Rice blast is one of the most damaging diseases of rice worldwide. In the present study, we analyzed DNA sequence variation of avirulence (AVR) genes of AVR-Pita1 in field isolates of Magnaporthe oryzae in order to understand the effectiveness of the resistance gene Pi-ta in China. Genomic DNA of 366 isolates of M. oryzae collected from Yunnan province of China were used for polymerase chain reaction (PCR) amplification to examine the existence of AVR-Pita1 using gene-specific PCR markers. Results of PCR products revealed that 218 isolates of M. oryzae carry AVR-Pita1. Among of them, 62.5, 56.3, 58.5, 46.7, 72.4, and 57.4% of M. oryzae carry AVR-Pita1 from northeastern, southeast, western, northwest, southwestern, and central Yunnan province, respectively.
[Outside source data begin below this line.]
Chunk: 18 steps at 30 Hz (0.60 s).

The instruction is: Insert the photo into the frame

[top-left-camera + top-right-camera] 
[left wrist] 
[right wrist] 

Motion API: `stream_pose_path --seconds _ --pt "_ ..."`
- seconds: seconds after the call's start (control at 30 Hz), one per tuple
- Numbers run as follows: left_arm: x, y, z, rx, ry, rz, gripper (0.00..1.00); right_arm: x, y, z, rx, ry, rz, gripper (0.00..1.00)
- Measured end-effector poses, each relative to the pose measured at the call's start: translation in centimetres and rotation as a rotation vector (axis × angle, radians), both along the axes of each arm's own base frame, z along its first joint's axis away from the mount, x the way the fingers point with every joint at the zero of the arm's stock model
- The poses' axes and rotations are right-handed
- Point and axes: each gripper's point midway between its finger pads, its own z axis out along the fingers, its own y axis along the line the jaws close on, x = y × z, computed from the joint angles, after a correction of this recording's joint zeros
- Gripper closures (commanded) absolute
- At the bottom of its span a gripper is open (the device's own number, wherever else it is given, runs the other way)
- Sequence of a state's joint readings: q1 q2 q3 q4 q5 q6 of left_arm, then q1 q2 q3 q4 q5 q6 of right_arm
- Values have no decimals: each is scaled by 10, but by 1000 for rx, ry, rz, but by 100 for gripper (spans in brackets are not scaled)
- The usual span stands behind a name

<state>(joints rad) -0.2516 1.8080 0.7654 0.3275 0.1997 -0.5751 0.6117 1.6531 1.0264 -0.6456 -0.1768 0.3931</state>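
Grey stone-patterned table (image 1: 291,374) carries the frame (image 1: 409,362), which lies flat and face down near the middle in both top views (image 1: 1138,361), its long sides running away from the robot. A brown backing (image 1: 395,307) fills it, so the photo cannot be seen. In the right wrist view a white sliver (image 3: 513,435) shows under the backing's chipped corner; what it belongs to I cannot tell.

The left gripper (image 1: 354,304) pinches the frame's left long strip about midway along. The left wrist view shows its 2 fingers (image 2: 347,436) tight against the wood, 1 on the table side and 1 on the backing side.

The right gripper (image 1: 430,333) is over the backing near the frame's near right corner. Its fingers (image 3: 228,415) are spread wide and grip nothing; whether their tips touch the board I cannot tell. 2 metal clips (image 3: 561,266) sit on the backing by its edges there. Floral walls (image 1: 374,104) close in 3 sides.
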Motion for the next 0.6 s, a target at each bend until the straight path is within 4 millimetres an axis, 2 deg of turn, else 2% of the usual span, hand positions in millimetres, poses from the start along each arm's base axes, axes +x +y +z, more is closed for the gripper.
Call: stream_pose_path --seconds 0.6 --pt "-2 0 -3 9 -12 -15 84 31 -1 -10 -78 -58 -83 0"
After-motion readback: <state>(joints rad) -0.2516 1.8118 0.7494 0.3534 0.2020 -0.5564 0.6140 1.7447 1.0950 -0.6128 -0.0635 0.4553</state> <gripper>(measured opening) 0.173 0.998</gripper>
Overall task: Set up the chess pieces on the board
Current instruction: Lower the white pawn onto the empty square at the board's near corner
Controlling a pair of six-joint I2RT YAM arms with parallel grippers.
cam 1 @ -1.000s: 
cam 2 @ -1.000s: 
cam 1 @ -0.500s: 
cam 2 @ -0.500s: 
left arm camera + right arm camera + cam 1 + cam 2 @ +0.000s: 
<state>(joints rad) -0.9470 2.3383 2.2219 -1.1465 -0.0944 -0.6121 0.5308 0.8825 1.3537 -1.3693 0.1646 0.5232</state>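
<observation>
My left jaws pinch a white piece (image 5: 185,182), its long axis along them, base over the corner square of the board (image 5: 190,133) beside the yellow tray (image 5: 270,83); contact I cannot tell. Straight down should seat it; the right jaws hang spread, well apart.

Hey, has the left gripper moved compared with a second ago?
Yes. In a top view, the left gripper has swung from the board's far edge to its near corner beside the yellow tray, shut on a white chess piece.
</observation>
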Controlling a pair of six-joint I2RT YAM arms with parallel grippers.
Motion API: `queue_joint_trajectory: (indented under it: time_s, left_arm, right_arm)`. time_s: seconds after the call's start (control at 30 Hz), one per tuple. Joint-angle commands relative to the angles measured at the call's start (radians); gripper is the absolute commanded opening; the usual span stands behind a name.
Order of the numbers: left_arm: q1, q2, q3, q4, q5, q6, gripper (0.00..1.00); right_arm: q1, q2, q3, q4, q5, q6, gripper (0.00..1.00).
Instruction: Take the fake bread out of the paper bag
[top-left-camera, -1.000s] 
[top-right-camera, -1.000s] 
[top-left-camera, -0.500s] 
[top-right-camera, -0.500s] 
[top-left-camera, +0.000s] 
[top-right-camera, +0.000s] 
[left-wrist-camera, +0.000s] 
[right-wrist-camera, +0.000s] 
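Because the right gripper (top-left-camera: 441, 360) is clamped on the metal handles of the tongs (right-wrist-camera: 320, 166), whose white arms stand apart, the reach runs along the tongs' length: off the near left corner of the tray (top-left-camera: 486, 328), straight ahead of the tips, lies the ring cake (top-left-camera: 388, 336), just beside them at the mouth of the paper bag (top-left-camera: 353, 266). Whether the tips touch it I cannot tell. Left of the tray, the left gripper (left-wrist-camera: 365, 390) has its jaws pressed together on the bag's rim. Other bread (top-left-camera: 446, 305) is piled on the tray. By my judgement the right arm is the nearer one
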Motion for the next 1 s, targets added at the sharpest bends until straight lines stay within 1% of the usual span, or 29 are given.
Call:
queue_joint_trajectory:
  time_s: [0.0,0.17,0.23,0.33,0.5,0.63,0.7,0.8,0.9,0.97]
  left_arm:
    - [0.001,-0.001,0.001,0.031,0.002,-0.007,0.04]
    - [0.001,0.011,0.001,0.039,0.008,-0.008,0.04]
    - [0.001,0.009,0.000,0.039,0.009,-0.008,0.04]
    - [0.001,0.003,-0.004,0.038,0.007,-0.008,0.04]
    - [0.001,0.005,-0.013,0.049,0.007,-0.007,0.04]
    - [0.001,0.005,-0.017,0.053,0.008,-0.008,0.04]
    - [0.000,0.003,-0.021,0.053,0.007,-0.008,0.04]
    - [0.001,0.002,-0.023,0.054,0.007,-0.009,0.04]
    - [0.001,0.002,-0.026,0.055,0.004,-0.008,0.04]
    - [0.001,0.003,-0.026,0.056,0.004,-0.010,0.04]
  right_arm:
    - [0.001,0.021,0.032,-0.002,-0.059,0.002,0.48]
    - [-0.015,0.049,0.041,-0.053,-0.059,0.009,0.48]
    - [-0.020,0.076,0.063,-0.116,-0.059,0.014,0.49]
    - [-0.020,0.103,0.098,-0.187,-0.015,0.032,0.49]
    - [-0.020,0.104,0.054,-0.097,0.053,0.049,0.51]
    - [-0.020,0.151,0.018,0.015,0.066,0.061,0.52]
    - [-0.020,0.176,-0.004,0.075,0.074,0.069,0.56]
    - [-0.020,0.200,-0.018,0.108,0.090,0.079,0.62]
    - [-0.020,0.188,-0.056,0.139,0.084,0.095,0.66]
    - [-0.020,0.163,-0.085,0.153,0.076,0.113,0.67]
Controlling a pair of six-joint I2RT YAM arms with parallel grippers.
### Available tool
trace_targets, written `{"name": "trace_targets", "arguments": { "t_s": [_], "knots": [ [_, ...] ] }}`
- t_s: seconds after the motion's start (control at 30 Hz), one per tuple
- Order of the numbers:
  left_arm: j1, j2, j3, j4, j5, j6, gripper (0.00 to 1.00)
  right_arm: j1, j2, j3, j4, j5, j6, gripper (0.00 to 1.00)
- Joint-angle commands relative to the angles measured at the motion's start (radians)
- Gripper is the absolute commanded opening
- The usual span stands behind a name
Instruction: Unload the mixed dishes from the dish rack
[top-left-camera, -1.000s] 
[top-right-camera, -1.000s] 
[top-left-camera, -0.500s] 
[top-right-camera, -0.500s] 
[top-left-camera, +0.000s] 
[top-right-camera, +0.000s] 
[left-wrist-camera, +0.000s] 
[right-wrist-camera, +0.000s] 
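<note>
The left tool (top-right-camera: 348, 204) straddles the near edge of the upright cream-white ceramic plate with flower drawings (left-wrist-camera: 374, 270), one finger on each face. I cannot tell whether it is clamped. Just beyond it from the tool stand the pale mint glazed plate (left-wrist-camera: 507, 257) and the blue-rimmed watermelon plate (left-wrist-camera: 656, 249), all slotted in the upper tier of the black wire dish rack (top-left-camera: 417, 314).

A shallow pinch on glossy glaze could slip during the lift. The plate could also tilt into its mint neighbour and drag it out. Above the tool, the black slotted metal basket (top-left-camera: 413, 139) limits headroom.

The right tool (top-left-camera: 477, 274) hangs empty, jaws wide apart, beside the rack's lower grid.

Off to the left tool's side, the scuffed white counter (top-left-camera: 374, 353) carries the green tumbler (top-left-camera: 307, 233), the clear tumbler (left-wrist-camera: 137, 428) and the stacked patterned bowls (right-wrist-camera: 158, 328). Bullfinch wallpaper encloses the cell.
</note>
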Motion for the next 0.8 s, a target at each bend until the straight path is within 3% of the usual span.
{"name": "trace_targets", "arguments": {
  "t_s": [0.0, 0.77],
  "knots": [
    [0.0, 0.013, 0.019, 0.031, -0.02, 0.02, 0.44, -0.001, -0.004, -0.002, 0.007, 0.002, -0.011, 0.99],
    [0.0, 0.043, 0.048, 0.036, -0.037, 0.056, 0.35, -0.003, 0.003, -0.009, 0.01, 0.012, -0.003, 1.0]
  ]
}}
The detection rate of AVR-Pita1 was, in order: southwestern > northeastern > western > central > southeastern > northwestern Yunnan province. Moreover, in total, 18 AVR-Pita1 haplotypes encoding 13 novel AVR-Pita1 variants were identified among 60 isolates. Most DNA sequence variation was found to occur in the exon region, resulting in amino acid substitution. Six virulent haplotypes of AVR-Pita1 to Pita were identified among 60 field isolates. The AVR-Pita1 has evolved to virulence from avirulent origins via base substitution. These findings demonstrate that AVR-Pita1 is under positive selection and mutations of AVR-Pita1 are responsible for defeating race-specific resistance in nature.


Additional keyword: effector.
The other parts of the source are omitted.